[Opening PROVIDED DATA section]

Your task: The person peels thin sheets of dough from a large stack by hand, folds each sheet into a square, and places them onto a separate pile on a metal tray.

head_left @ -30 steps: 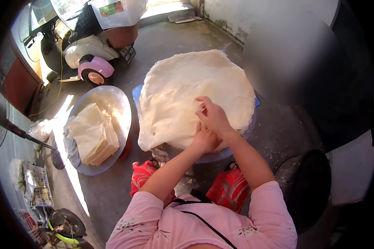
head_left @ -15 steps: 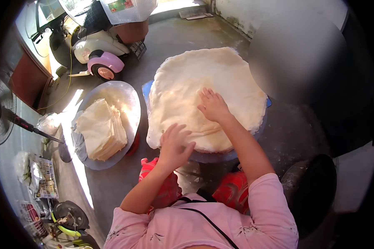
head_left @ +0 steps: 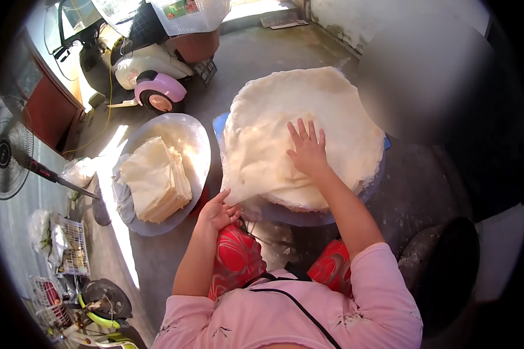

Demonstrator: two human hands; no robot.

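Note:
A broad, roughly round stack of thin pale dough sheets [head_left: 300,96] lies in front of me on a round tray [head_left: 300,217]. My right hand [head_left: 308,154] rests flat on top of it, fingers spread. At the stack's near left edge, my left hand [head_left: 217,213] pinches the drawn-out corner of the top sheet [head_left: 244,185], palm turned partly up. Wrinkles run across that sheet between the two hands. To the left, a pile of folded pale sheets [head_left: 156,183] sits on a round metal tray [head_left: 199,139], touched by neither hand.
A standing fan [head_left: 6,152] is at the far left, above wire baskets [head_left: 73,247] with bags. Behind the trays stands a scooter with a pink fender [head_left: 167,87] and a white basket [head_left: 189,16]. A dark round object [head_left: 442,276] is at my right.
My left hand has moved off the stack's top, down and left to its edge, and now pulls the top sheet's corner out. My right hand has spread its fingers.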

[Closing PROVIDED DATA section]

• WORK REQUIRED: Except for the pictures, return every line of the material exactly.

• SOLUTION:
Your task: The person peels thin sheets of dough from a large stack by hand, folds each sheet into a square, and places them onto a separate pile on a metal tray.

head_left @ -30 steps: 
head_left @ -15 steps: 
head_left @ +0 steps: 

Demonstrator: two human hands; no robot.

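Note:
A broad, roughly round stack of thin pale dough sheets [head_left: 300,96] lies in front of me on a round tray [head_left: 300,217]. My right hand [head_left: 308,154] rests flat on top of it, fingers spread. At the stack's near left edge, my left hand [head_left: 217,213] pinches the drawn-out corner of the top sheet [head_left: 244,185], palm turned partly up. Wrinkles run across that sheet between the two hands. To the left, a pile of folded pale sheets [head_left: 156,183] sits on a round metal tray [head_left: 199,139], touched by neither hand.
A standing fan [head_left: 6,152] is at the far left, above wire baskets [head_left: 73,247] with bags. Behind the trays stands a scooter with a pink fender [head_left: 167,87] and a white basket [head_left: 189,16]. A dark round object [head_left: 442,276] is at my right.
My left hand has moved off the stack's top, down and left to its edge, and now pulls the top sheet's corner out. My right hand has spread its fingers.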

The answer has been given in its entirety.